DISPUTED TERMS: Meanwhile, the authorities and oil marketing and trading firms to which fuel subsidies are paid have been at loggerheads. Despite disbursement of around N500bn ($3.2bn) by late June 2012, continued arrears slowed petrol imports, with firms concentrating on diesel imports, whose profitability was not dependent on subsidies. Marketers went as far as to stage a brief strike in late July, which did accelerate government payments somewhat.
INCENTIVES TO CHEAT: On the other side, parliamentary and presidential committees have looked at the issue of subsidy fraud and concluded that it has been a major problem and obstacle. One government estimate was that N422bn ($2.7bn) out of a total of N1.7trn ($10.9bn) paid to subsidise fuel imports in 2011 had been claimed fraudulently. The Presidential Committee on Verification and Reconciliation of Subsidy Payments classified 25 oil-marketing and trading firm companies as “likely fraudulent cases for criminal investigations” and another 50 as “recommended for further investigation”. Alleged scams include claims for fuel that was not in fact imported, the re-export of subsidised fuel to countries with no subsidies and some cases of multiple claims for imported and re-exported fuels.

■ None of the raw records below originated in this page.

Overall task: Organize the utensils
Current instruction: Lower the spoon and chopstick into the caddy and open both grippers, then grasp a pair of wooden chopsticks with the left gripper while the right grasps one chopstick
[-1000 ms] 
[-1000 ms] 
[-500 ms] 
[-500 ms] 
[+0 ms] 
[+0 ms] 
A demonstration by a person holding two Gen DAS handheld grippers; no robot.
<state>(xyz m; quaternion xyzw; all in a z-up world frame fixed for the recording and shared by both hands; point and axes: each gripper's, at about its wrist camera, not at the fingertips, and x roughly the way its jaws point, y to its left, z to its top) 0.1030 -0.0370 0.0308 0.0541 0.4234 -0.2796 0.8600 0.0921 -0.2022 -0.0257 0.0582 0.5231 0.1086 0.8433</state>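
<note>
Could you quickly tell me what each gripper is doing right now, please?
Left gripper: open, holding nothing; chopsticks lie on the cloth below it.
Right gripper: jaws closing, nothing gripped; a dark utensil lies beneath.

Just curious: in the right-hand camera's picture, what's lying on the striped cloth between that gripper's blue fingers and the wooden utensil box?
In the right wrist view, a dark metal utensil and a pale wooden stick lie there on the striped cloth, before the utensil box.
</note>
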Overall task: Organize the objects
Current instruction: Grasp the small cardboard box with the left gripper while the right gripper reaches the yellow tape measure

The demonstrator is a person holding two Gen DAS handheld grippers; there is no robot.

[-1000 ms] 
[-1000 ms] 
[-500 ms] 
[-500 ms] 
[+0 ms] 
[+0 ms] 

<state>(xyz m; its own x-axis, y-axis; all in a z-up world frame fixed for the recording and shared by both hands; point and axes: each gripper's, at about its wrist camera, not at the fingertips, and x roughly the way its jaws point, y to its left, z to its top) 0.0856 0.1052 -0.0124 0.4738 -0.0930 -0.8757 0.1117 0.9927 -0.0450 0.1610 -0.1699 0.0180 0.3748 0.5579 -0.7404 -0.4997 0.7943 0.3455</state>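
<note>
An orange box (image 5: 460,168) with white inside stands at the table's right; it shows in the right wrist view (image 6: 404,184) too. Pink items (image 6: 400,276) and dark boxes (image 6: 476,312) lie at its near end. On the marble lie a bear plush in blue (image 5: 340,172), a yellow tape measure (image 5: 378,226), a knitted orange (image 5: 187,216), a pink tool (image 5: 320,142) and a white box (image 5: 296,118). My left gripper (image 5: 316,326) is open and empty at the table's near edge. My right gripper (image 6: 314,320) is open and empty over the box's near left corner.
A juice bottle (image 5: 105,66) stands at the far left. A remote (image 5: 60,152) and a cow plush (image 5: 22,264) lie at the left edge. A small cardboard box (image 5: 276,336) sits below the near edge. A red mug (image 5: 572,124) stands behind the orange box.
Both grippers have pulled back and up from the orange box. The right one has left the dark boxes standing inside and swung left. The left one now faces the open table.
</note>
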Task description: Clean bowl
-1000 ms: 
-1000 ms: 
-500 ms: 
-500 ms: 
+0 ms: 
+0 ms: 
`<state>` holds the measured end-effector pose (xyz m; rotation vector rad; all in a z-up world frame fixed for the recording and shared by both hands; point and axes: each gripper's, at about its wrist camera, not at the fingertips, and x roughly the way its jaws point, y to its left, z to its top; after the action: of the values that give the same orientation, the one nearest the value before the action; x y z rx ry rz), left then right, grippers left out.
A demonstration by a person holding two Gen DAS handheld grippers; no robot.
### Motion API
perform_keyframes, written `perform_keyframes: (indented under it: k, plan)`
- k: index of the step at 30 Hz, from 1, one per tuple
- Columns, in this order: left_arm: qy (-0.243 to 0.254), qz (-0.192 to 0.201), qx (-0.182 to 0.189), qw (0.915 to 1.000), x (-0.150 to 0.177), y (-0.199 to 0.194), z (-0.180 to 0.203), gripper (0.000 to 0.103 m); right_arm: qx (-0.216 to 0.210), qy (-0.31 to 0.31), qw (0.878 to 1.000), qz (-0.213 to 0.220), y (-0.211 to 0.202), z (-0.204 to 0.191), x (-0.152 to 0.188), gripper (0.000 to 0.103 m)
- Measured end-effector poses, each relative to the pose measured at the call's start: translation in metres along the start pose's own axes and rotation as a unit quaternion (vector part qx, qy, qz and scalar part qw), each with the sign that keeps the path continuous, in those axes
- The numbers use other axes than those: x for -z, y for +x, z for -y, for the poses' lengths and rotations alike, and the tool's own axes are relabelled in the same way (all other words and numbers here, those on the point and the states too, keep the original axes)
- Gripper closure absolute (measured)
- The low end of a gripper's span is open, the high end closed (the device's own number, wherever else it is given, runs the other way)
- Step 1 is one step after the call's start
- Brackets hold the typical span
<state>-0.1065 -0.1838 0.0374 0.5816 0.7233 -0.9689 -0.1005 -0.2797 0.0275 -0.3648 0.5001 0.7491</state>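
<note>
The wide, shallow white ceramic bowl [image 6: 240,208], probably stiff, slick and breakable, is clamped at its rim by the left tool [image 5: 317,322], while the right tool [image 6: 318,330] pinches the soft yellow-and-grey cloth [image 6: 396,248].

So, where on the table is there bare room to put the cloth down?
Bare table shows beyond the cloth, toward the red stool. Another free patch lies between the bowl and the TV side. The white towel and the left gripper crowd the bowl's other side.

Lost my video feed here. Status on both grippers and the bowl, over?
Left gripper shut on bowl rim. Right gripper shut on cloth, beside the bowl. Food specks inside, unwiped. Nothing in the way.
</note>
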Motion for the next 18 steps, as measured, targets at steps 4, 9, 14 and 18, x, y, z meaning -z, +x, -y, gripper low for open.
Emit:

Subsidies are also criticised for undesirable distribution effects, as they favour car-owners, not to mention foreign consumers who benefit from illicitly exported subsidised products. They also drain public finances, making it difficult for the government to invest in productive projects. Moreover, subsidies distort incentives: one important reason why liquefied petroleum gas – a promising form of domestic fuel widely utilised in other countries – is underused in Nigeria is that, unlike kerosene, its price is not subsidised (see analysis).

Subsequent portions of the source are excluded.